DIFF Transformer eliminates attention noise through a differential attention mechanism. The method is similar to noise cancellation techniques used in headphones and electrical engineering, where the difference between two signals is used to eliminate common-mode noise.

The model generates two distinct softmax attention maps instead of the single map used in a standard Transformer. It projects the input into two separate query (Q) and key (K) vectors through the attention mechanism, resulting in the calculation of two individual softmax attention maps. The attention scores from these two maps are then subtracted to produce the final attention scores. This subtraction highlights the most relevant input information from both maps while reducing the impact of less important data.

The differential attention operator DiffAttn(X) computes a weighted sum of value vectors (source: paper)

The image below illustrates a multi-head differential attention, where each head subtracts one softmax attention map from another to eliminate the attention noise.

Multi-head differential attention. Each head takes the difference between two softmax attention maps to cancel out attention noise (source: paper)

This way, the differential approach helps the model concentrate on the most relevant parts of the input.
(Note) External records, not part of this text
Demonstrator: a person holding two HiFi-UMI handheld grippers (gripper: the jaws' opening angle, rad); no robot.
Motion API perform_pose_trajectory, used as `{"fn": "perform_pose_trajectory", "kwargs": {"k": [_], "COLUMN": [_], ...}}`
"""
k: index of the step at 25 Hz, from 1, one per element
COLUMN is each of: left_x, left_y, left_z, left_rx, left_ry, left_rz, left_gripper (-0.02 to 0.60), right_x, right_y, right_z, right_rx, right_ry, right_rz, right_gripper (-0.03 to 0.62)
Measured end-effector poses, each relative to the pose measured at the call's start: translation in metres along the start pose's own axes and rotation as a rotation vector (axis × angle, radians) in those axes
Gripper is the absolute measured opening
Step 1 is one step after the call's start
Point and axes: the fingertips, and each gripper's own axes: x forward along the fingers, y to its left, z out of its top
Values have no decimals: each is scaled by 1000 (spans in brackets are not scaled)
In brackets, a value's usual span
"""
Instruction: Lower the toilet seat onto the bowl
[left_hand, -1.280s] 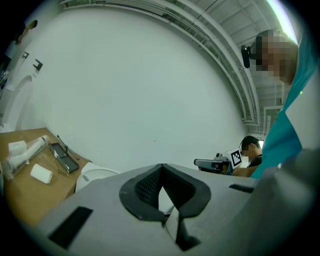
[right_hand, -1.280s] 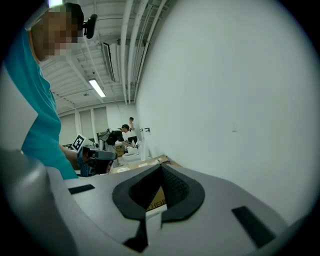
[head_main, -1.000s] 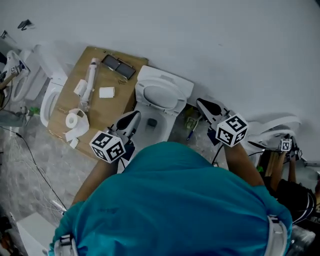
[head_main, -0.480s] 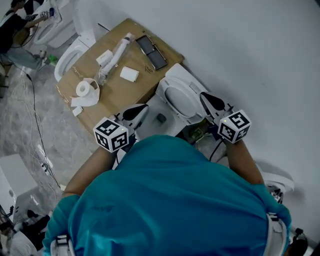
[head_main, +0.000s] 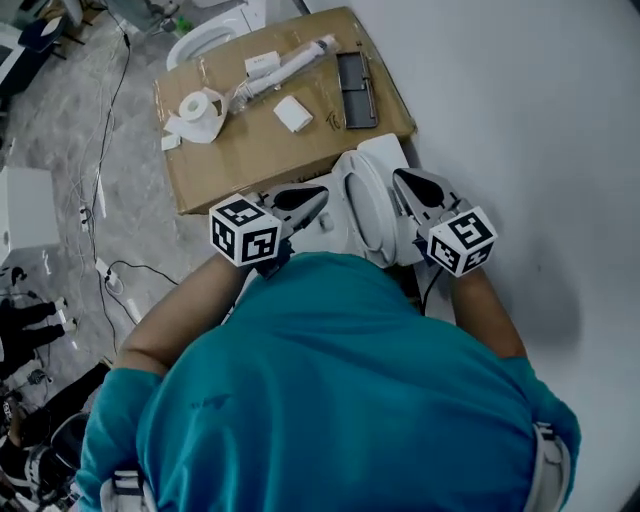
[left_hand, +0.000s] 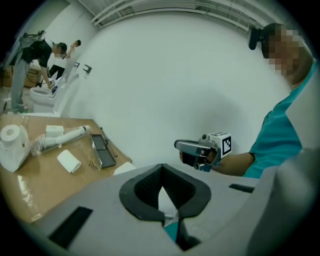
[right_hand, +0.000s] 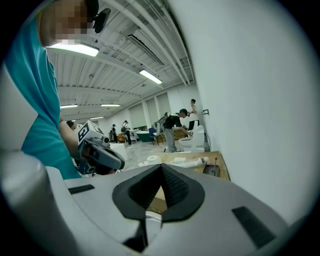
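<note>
White plastic toilet seat (head_main: 365, 205) appears to stand raised, leaning back toward the tank (head_main: 385, 152) of the toilet (head_main: 328, 228), as a person in a teal shirt (head_main: 330, 400) bends over it w/ a claw in each hand. L claw (head_main: 318, 196) hovers just beside the seat on one side and R claw (head_main: 402, 180) just beside it on the other, seat btwn the two. Neither touches it, as far as the head view shows. Both claws are closed tip to tip, pads meeting, w/ nothing gripped in either.

Handling, as a judgement: the seat is a stiff, fairly light hinged ring w/ a smooth glossy face, prob. slippery under the pads. It should pivot at the rear hinge and may drop fast once past upright, so a slam onto the toilet's rim is the risk. Best hold looks to be the ring's free edge, farthest from the hinge. It could be pinched across the thin rim once a claw parts, or nudged w/ shut tips and then supported on the way down.

Beside the toilet, on the L claw's side, a brown table (head_main: 250, 150) carries a toilet roll (head_main: 205, 105), a white tube (head_main: 290, 62), a small white block (head_main: 293, 113) and a dark tray (head_main: 357, 78), all apart from the seat.

Writing: none readable. Only black-and-white square markers show on the claws' marker cubes (head_main: 245, 232). No brand or label is legible on the toilet or the table items.
</note>
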Motion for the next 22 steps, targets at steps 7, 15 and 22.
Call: {"fn": "perform_pose_trajectory", "kwargs": {"k": [7,15,22], "left_x": [59,116,152], "left_y": [-1,14,16], "left_z": [-38,-74,-101], "left_rx": [-87,-296,-496], "left_ry": [183,343,429], "left_rz": [17,48,52], "left_gripper": [2,5,167], "right_x": [10,5,-10], "right_y": [-3,-14,-25], "right_z": [-2,-8,-15], "right_rx": [-22,-26,-14], "right_ry": [3,11,21], "right_rz": [66,54,21], "right_gripper": [-11,-11,-11]}}
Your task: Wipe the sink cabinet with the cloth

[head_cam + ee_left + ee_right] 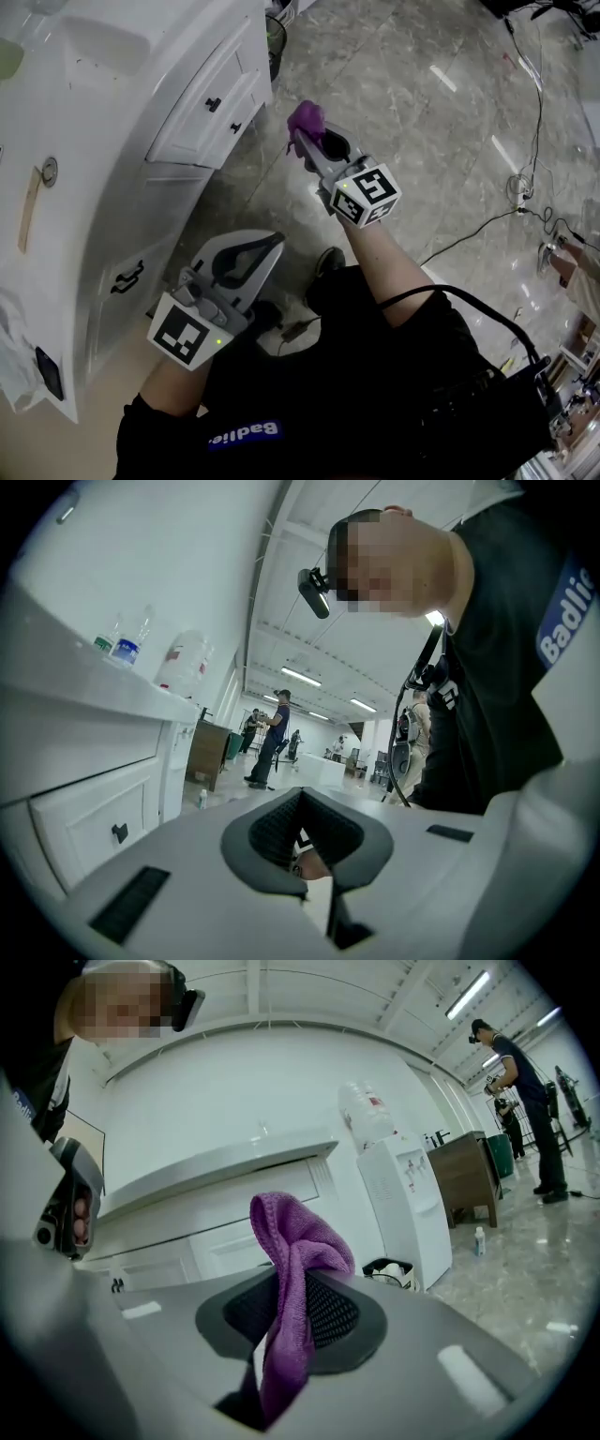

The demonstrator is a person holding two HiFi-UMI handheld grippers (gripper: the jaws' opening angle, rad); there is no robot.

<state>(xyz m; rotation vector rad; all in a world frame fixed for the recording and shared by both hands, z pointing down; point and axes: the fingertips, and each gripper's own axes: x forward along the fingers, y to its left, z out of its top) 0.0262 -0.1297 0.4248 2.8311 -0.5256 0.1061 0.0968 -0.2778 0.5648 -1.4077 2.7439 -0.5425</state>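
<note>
The white sink cabinet (141,197) fills the left of the head view, with black handles on its drawers and doors. My right gripper (314,141) is held out beside its upper drawers, a short way off, shut on a purple cloth (306,120) that bunches up past the jaws. In the right gripper view the purple cloth (292,1279) hangs pinched between the jaws, with the cabinet (216,1222) behind. My left gripper (246,253) is low near the cabinet doors, shut and holding nothing. From the left gripper view the cabinet (84,780) lies at left.
Bottles (122,647) stand on the countertop. A wire waste bin (276,42) sits on the floor past the cabinet's end, next to a water dispenser (408,1204). Cables (525,187) run across the marble floor at right. Other people (272,733) stand far off in the room.
</note>
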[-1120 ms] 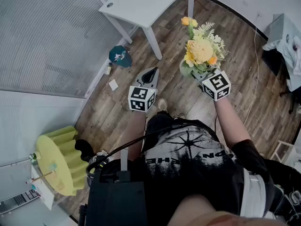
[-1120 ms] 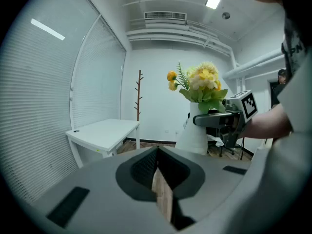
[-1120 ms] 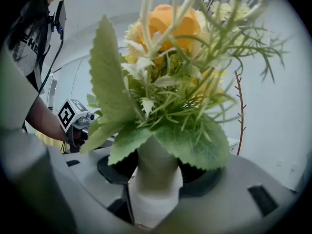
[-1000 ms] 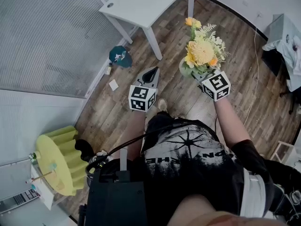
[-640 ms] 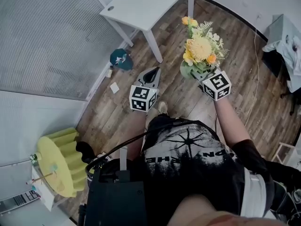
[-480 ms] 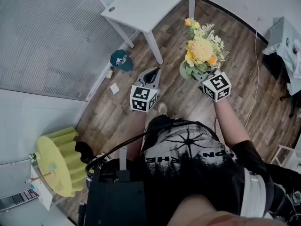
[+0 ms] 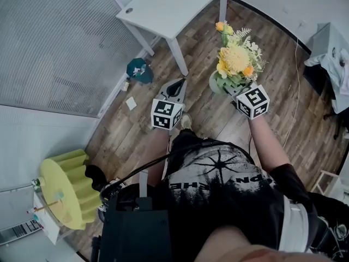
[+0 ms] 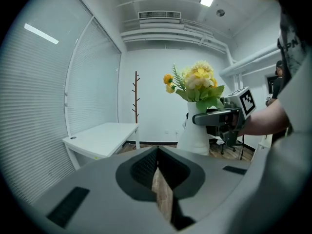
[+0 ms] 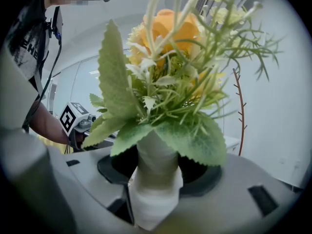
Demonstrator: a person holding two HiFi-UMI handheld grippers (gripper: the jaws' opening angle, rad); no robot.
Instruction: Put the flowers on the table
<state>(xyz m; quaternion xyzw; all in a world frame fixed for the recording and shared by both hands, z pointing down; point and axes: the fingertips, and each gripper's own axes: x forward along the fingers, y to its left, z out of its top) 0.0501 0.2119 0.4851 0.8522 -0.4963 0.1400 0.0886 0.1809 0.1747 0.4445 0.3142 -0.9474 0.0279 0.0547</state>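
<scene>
A bunch of yellow and orange flowers (image 7: 235,59) with green leaves stands in a white vase (image 8: 194,136). My right gripper (image 7: 235,89) is shut on the vase's neck (image 9: 155,177) and holds it upright in the air above the wooden floor. The blooms (image 9: 165,30) fill the right gripper view. My left gripper (image 7: 175,88) is shut and empty, held to the left of the flowers. The white table (image 7: 173,4) stands ahead and to the left, its bare top (image 8: 105,135) also in the left gripper view.
A teal object (image 7: 139,67) and a scrap of paper (image 7: 131,102) lie on the floor by the table leg. A yellow-green round thing (image 7: 65,187) sits at the lower left. A wooden coat stand (image 8: 136,108) is by the far wall. A chair with cloth (image 7: 330,59) is at the right.
The whole view has shifted slightly as the person steps toward the table; the flowers and both grippers keep their places relative to each other.
</scene>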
This improves its ability to handle long-context dependencies, leading to better performance on tasks that require precise information retrieval and in-context learning.
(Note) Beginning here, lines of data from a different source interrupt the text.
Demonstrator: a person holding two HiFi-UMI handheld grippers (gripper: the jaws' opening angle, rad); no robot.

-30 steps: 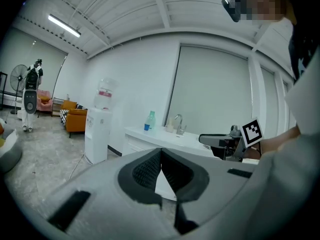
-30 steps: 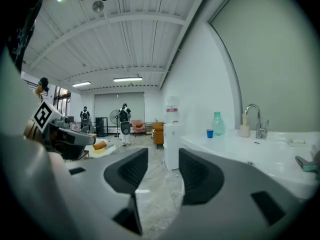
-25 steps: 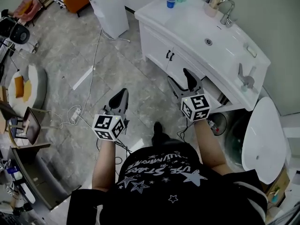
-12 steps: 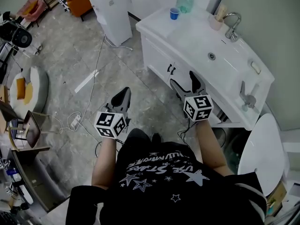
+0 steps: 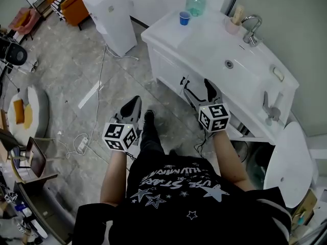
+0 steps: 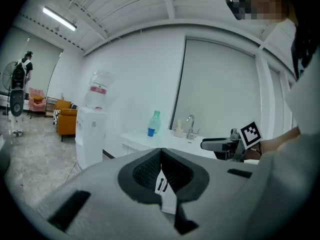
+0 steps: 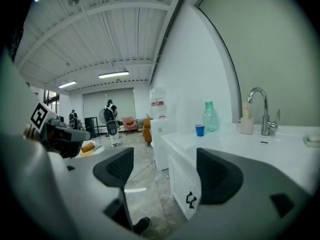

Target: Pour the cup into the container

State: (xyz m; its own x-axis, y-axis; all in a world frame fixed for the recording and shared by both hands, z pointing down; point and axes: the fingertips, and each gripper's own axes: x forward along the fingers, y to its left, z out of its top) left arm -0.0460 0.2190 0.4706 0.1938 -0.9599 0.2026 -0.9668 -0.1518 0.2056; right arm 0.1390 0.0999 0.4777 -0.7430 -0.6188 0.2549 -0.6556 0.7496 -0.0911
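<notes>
Cup, small and blue, stands upright near the far end of the white surface. It is just beside a tall green bottle. Further along the same surface there is a sink with a shiny tap and a pale tumbler next to it.

Both tools are well away from the cup. The left hand-held gripper is held over the grey floor. Its two jaws are pressed together with nothing between them. The right hand-held gripper is held in front of the white cupboard doors under the surface. Its jaws have just been opening and now stand wide apart, with nothing between them.

In the right gripper view the cup and bottle show far off, past the open jaws. In the left gripper view they look small above the closed jaws. A white water cooler stands on the floor to the left of the surface.
</notes>
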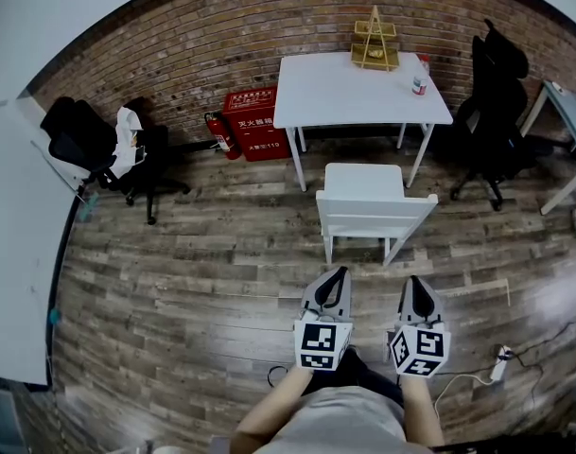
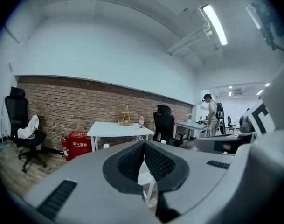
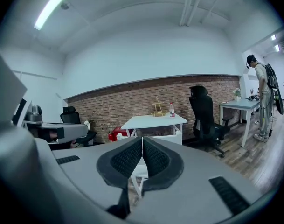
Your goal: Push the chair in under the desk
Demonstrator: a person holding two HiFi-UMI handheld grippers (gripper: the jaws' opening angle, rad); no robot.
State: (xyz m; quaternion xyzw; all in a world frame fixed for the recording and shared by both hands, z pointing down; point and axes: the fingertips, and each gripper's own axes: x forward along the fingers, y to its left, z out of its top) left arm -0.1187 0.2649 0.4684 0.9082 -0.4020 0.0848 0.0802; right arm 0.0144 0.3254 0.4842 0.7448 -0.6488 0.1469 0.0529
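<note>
Chair not yet tucked in: both grippers closed, empty, short of its backrest.

The white chair [image 1: 373,206] stands in front of the desk [image 1: 358,93], back toward the person. The left gripper [image 1: 340,272] and right gripper [image 1: 413,282] hover near it without touching. An uneven shove could skew it into a desk leg and topple the bottle [image 1: 419,85].

Open floor [image 1: 221,272] up to chair [image 1: 368,201] (desk [image 1: 344,93] beyond).

White chair [image 3: 169,136]: mostly hidden behind right gripper [image 3: 142,141] body; only back rail and one leg show. Small item [image 1: 419,85] on desk [image 1: 344,93]: too small to identify. Second desk [image 1: 564,112]: cut by right edge.
</note>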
DIFF Transformer’s evaluation

The proposed architecture was evaluated and compared with traditional Transformer in various downstream tasks, such as long-sequence modeling capability, key information retrieval, and in-context learning.

The experimental results show that DIFF Transformer can achieve comparable performance to the standard Transformer while using 38% fewer parameters and 36% fewer tokens (see the picture below).
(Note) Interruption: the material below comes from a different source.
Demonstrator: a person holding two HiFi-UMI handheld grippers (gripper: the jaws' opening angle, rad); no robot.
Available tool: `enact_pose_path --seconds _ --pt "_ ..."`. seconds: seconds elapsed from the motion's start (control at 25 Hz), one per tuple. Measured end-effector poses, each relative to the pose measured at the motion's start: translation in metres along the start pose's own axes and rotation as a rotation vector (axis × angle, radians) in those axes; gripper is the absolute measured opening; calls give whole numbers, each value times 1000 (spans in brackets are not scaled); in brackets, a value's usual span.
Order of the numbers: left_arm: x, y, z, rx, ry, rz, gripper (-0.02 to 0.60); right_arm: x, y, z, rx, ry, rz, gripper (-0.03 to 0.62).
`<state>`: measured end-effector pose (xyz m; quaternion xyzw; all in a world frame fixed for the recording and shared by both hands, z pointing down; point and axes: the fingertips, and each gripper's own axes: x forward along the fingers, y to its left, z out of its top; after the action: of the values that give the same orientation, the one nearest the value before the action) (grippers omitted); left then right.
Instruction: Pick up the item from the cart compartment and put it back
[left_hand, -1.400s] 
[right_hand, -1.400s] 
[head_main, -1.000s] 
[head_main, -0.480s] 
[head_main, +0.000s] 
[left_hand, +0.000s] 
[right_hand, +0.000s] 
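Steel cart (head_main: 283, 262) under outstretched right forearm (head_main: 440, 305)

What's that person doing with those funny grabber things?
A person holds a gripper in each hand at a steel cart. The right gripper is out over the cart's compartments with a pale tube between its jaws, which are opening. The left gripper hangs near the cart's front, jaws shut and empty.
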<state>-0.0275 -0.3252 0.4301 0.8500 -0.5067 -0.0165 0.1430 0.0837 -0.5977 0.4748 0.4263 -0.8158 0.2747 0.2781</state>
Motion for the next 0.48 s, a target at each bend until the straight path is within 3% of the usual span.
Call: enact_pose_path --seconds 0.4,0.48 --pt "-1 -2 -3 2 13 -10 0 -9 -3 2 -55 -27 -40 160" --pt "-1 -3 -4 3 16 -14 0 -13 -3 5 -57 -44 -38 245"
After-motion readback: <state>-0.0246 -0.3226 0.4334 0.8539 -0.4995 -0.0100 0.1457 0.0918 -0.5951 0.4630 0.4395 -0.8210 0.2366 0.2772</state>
Language modeling loss of scaling up parameter count and training tokens (source: paper)

DIFF Transformer consistently outperforms the standard Transformer across different model sizes: 830M, 1.4B, 2.8B, 6.8B, and 13.1B. Notably, a 6.8B-size DIFF Transformer achieves the same performance as an 11B-size standard Transformer, using only 62.2% of the parameters. Similarly, a 7.8B-size DIFF Transformer matches the performance of a 13.1B-size Transformer, using only 59.5% of the parameters.

To prove the model’s superior ability to learn from multiple examples (many-shot learning), they used 4 different datasets (see the picture below). Initially, the model was given just one example (1-shot), and then more examples were added until the combined length of these examples reached 64K tokens. The dashed lines on the graph show the average accuracy of the model after it has had enough examples to reach a stable performance level. This helps to understand how well the model can learn and generalize from a large number of examples.

Many-shot in-context learning accuracy on four datasets (source: paper)

Conclusion

The attention noise is a very important issue in Transformers, leading to reduced efficiency and accuracy. DIFF Transformer is a new open-source model that addresses this issue by calculating the attention scores as the difference between two separate softmax attention maps. This subtraction eliminates noise in the attention mechanism and thus helps the model focus on relevant information.

Moreover, DIFF Transformer’s compatibility with FlashAttention increases its efficiency by optimizing memory usage and computational speed. This makes it a promising tool for developing LLMs that use resources more effectively and reduce attention noise, leading to better overall performance.